_WORK TO COMPLETE_
Which lines of the entries below contain the string "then"? Copy each one.
DATA RECORDS below:
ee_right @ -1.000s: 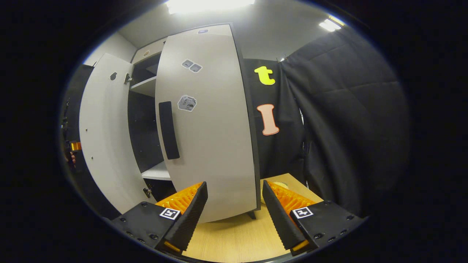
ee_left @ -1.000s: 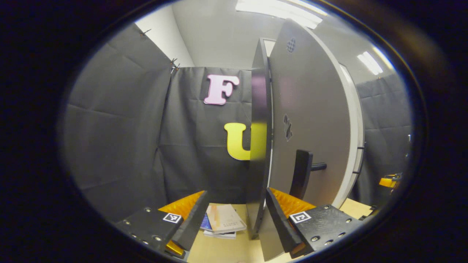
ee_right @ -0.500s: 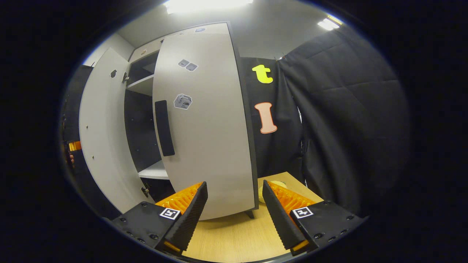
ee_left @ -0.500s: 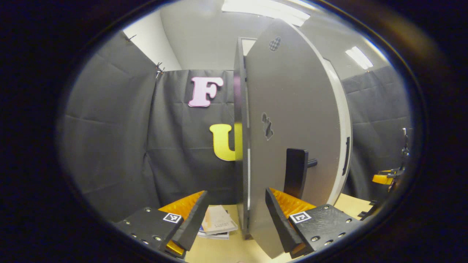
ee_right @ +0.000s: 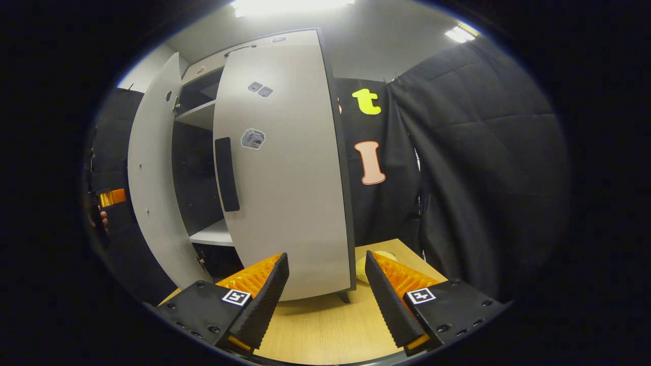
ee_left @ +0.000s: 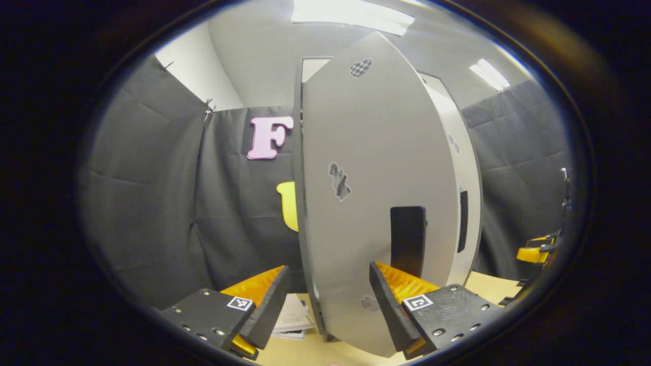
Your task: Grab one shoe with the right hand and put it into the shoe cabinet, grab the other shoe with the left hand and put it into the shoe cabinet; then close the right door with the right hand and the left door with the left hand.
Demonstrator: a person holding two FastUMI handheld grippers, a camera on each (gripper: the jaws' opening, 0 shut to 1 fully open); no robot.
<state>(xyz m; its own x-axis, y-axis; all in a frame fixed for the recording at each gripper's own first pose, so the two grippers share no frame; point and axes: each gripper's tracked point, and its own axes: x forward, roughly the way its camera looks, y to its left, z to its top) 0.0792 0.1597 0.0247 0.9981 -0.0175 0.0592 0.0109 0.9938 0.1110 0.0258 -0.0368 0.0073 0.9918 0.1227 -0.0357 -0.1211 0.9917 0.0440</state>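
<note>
My left tool (ee_left: 325,300) is open, its two fingers spread apart, and the left door (ee_left: 366,203) of the shoe cabinet (ee_right: 201,152) stands right in front of it, its lower part between my fingers. Whether the right-hand finger (ee_left: 389,310) is touching the door's face I cannot tell. The door's dark handle (ee_left: 407,239) sits just above that finger. Past the door's far edge I see the right door (ee_left: 465,203) with its own dark handle, and low on the right the other tool (ee_left: 534,253), well apart. Some booklets (ee_left: 292,320) lie on the worktop (ee_left: 305,353) to the left of the door's foot.

My right tool (ee_right: 325,300) is open too, holding nothing, and hangs over the worktop just near the right door (ee_right: 285,168). That door is nearly shut; its dark handle (ee_right: 226,174) is up and to the left of my fingers. The left door (ee_right: 150,178) is ajar at the far left, and between the two I see the cabinet's dark inside with a pale shelf (ee_right: 213,235). The shoes I cannot make out in there. A pale round thing (ee_right: 363,267) lies on the worktop behind the right door's corner.
</note>
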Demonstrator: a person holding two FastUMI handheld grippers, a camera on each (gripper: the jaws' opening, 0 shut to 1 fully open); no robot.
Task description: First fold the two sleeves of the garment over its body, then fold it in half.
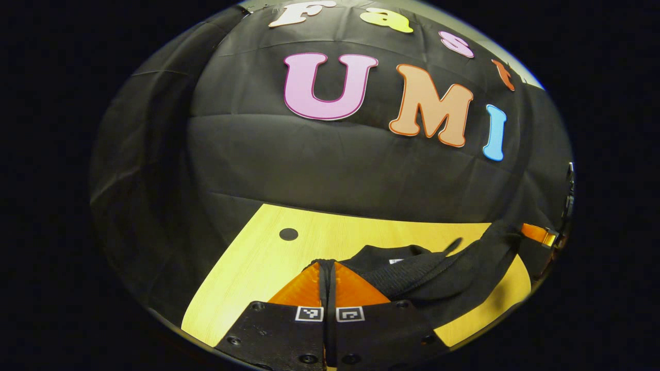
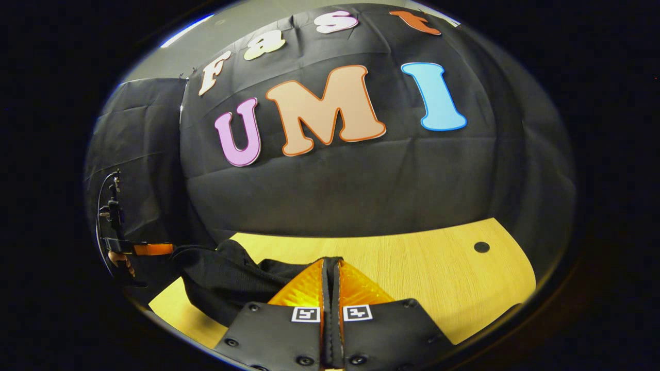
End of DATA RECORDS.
_RESULT FOR THIS TASK_
Your task: Grab one shoe with the right hand and put it into the shoe cabinet, grab the other shoe with the left hand and put it into the shoe cabinet; then close the right door with the right hand and the left door with the left hand.
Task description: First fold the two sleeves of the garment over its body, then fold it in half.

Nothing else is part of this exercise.